During public comment, Jane Koeller, co-owner of Koeller’s Forreston Hardware, asked if businesses that generate revenue into the BDD will have funding precedence over those that do not, since goods such as drugs, groceries, and auto sales won’t be contributing to BDD revenue.

“It’s a fair question, and honestly, as far as improvements and repairs go, we’ll obviously want to give back to the businesses that are giving to us, first,” said Metzger.

After the BDD discussion, Community Funding & Planning Services consultant Sharon Pepin addressed the council regarding the Tax Increment Finance District that has been proposed.

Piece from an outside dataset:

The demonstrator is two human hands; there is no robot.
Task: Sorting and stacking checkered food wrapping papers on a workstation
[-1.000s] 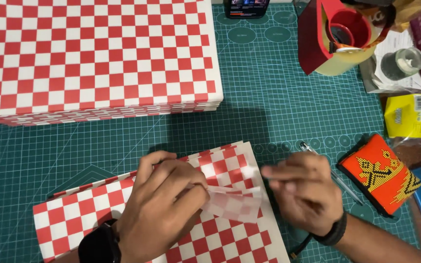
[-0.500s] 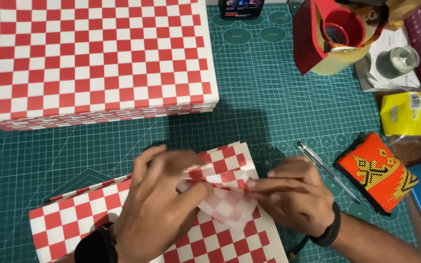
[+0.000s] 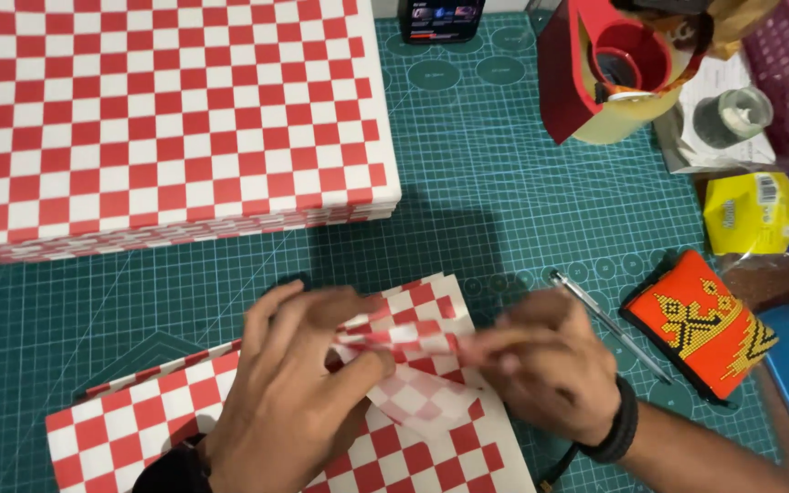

Pepin said that she encountered an anomaly: where as the equalized assessed values of Forreston properties that have been built on or improved upon have gonedown over the last five years, vacant land has actually seen an increase in equalized assessed value.

“This is the first time I’ve ever seen that,” said Pepin.

Pepin showed the board a first proposal to remove those parcels from the TIF map, but the board wants to take a longer look at possibilities.

“Those represent some of our strongest chances for growth - a huge chunk of the reason for even having the TIF,” said Metzger.

The board agreed to have Pepin look further into how the land could be kept into the TIF map, and to discuss it further at a later meeting.

The board meets again on Monday, Oct. 2 at 7 p.m. at the village hall, 102 S Walnut Ave. The meeting is open to the public.